Ainsi l’amour l’avait restitué à la vie. D’aimer Barbe, il aima moins la ville, et sa désuétude et son silence.

Même quand il monta à la tour, dorénavant, aux heures régulières du carillon, il n’éprouva plus la sensation ancienne de s’élever loin, plus haut, de quitter le monde et de se quitter lui-même, d’ascensionner au-dessus de la vie. Il emmenait la vie, sa vie, avec lui, au sommet… Il ne dérivait plus dans le ciel, avec les nuages… De la plate-forme crénelée du beffroi, il regardait la ville, s’intéressait aux passants, songeait à Barbe, évoquait son teint si mat, son arôme obsédant, sa bouche trop rouge surtout. Là-bas, les toits s’accumulaient, rouges aussi. Il comparait. Les tuiles fanées s’étiolaient en des roses d’ultime crépuscule, en des pourpres de vieille bannière.

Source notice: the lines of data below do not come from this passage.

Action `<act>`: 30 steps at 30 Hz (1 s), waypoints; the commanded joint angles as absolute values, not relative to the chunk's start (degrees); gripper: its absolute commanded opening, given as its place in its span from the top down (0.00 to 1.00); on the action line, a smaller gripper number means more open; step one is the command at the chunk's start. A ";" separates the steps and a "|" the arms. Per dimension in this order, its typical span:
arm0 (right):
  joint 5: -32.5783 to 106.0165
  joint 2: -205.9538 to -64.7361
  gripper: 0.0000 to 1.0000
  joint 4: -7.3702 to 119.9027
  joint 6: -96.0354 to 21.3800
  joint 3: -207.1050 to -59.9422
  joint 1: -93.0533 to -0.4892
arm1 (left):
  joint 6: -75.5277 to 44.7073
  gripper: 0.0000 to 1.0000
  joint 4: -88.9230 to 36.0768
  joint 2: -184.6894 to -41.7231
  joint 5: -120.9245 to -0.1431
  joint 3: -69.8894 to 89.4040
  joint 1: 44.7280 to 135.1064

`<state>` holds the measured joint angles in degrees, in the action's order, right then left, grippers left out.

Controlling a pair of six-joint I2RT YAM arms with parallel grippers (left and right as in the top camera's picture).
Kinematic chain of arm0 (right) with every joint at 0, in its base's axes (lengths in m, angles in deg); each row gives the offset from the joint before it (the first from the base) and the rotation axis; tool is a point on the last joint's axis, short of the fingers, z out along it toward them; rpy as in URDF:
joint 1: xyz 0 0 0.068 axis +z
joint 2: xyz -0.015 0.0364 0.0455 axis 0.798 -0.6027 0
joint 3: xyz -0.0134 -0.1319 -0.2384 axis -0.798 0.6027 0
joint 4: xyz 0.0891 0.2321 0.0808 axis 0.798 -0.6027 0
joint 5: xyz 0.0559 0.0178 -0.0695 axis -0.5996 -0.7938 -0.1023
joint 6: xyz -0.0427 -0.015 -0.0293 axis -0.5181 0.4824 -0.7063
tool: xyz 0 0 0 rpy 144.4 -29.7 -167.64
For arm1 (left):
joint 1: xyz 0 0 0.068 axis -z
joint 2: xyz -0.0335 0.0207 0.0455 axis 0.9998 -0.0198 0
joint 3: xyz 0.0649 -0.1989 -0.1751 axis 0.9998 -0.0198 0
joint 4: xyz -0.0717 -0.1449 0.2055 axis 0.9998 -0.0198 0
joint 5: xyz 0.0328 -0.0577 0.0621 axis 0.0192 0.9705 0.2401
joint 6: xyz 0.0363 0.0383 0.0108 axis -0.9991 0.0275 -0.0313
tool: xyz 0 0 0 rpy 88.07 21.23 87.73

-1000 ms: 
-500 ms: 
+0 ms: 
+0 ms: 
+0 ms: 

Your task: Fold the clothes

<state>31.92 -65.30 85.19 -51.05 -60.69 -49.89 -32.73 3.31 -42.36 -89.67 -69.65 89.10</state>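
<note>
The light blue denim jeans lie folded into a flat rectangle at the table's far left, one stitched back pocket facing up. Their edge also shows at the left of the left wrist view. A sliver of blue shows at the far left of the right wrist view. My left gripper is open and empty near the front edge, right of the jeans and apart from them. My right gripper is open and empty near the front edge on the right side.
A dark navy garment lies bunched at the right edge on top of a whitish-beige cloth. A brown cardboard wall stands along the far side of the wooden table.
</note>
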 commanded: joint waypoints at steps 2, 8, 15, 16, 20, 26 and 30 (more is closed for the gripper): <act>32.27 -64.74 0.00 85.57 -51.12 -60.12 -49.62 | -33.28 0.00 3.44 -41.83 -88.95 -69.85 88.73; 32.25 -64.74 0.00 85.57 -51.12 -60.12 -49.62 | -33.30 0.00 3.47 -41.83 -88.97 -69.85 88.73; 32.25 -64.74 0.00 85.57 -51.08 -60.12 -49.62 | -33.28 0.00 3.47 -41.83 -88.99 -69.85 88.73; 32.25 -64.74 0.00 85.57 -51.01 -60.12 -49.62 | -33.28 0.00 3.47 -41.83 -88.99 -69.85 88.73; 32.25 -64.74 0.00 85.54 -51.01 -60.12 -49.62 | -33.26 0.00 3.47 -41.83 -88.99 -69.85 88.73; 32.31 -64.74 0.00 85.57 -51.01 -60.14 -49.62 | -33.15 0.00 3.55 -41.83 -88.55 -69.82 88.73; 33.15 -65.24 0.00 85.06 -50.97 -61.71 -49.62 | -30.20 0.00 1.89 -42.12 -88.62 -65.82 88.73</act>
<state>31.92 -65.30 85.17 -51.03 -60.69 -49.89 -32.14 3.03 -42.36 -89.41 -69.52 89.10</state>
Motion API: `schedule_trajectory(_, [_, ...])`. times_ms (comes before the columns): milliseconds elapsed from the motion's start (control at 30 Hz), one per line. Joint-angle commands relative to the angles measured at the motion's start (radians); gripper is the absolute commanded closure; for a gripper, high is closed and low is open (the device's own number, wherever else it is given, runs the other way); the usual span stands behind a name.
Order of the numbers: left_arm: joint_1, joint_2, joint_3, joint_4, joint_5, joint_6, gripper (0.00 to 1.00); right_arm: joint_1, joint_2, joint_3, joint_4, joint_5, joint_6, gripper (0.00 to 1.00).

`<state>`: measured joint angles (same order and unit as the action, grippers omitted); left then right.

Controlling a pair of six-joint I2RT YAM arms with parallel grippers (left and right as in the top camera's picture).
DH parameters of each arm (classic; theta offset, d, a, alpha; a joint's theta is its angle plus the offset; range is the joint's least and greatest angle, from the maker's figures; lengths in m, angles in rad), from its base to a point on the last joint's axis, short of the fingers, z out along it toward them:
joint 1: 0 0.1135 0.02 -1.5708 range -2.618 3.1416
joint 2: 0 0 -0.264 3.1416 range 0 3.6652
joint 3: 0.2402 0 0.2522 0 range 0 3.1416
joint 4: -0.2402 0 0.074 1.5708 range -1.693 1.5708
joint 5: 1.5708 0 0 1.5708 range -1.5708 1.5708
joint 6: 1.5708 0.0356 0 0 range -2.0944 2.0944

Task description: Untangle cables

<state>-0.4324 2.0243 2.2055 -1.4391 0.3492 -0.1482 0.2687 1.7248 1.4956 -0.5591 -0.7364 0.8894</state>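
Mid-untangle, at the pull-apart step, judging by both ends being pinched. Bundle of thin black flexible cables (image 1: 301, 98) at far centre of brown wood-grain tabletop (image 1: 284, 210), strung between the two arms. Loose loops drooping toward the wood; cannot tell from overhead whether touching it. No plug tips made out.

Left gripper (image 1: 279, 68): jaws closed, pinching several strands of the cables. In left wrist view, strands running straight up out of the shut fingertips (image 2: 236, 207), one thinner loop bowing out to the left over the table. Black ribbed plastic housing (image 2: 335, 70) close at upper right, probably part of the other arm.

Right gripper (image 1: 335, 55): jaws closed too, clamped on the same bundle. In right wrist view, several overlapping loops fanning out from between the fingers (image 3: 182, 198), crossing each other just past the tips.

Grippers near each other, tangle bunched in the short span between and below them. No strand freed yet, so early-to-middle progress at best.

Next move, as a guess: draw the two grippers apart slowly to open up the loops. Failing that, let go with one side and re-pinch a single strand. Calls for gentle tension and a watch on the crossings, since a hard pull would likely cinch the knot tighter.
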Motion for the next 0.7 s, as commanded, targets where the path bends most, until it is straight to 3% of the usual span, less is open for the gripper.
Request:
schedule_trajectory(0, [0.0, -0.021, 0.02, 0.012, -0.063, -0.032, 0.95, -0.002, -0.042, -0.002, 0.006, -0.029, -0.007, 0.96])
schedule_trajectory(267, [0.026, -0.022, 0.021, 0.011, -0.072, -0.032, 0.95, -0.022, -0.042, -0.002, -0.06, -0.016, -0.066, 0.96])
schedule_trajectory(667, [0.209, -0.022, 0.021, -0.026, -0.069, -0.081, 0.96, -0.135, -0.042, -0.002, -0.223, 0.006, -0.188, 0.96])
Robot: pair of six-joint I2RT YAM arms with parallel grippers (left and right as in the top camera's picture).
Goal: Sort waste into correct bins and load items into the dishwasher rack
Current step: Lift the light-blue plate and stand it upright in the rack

Il y avait des rouges fiévreux et des rouges déteints ; des rouges de lumière caillée ; des rouges de rouille et de plaie ; mais tous figés, surannés, posthumes.

C’était comme un cimetière de rouges, au loin, par-dessus la ville grise. Alors Joris cherchait, croyait voir, tout au fond, le seul rouge vivant et en fête de la bouche de Barbe, le piment corrosif qui faisait pâles toutes les tuiles…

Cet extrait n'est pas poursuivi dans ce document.